Всё, что оказалось в радиусе мили, сжималось от воплей падшего бога. Птичьи клинья рассыпались в стороны, когда их охватывало необоримое желание скрыться подальше от сих мест. Ночные охотники выли и визжали, кусая свои собственные тела в растерянности и страхе. Сообщество людей и гномов, влачивших жалкое существование в этом относительно безопасном месте гор Края Мира, было разбужено рёвом падшего бога, что вскорости изольёт свои боль и ярость на их жилища.
Близнецы не видели ничего. Ощущение предчувствия, что захватило их, украло кошмарную сцену из их видений, заменив её вихрем ненаписанных перспектив, бурлящим штормом из пророчеств.

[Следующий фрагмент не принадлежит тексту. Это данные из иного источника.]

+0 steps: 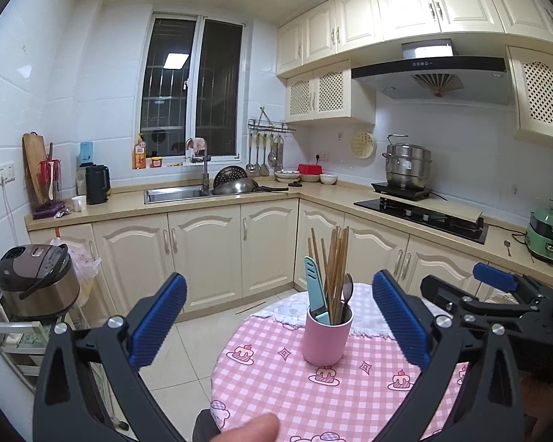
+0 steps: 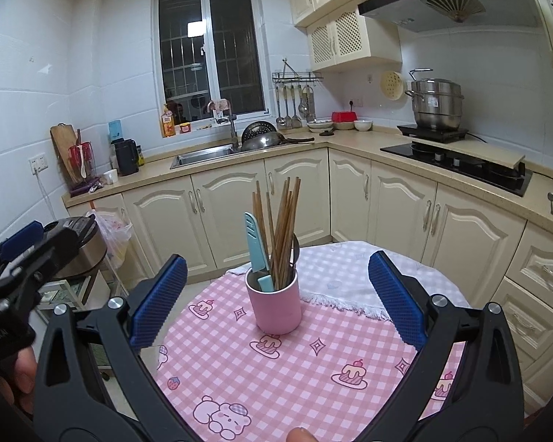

Это была цена, которую они платили за мощь своих видений. Пророчество было, как переживаемый приступ, как будто оно было не даром, а проклятием. Это было тем, что они оба знали и ненавидели, потому что оно напоминало им о более ничтожных прорицателях, которым требовались галлюциногены и заговоры, чтобы вдохнуть жизнь в свои способности. Подобная несправедливость весьма сильно задевала братьев.
Но эти мысли появятся уже потом, после того, как перестанут дрожать их мышцы и пройдёт головная боль. Это было горечью, которую они оба лелеяли в часы восстановления, и оба умоляли своего бога из когтей и перьев, чтобы он утишил их боль.
Он ответил лишь ещё большим количеством видений. Ещё большим количеством мук.
В объятиях видений они узрели смерть бога.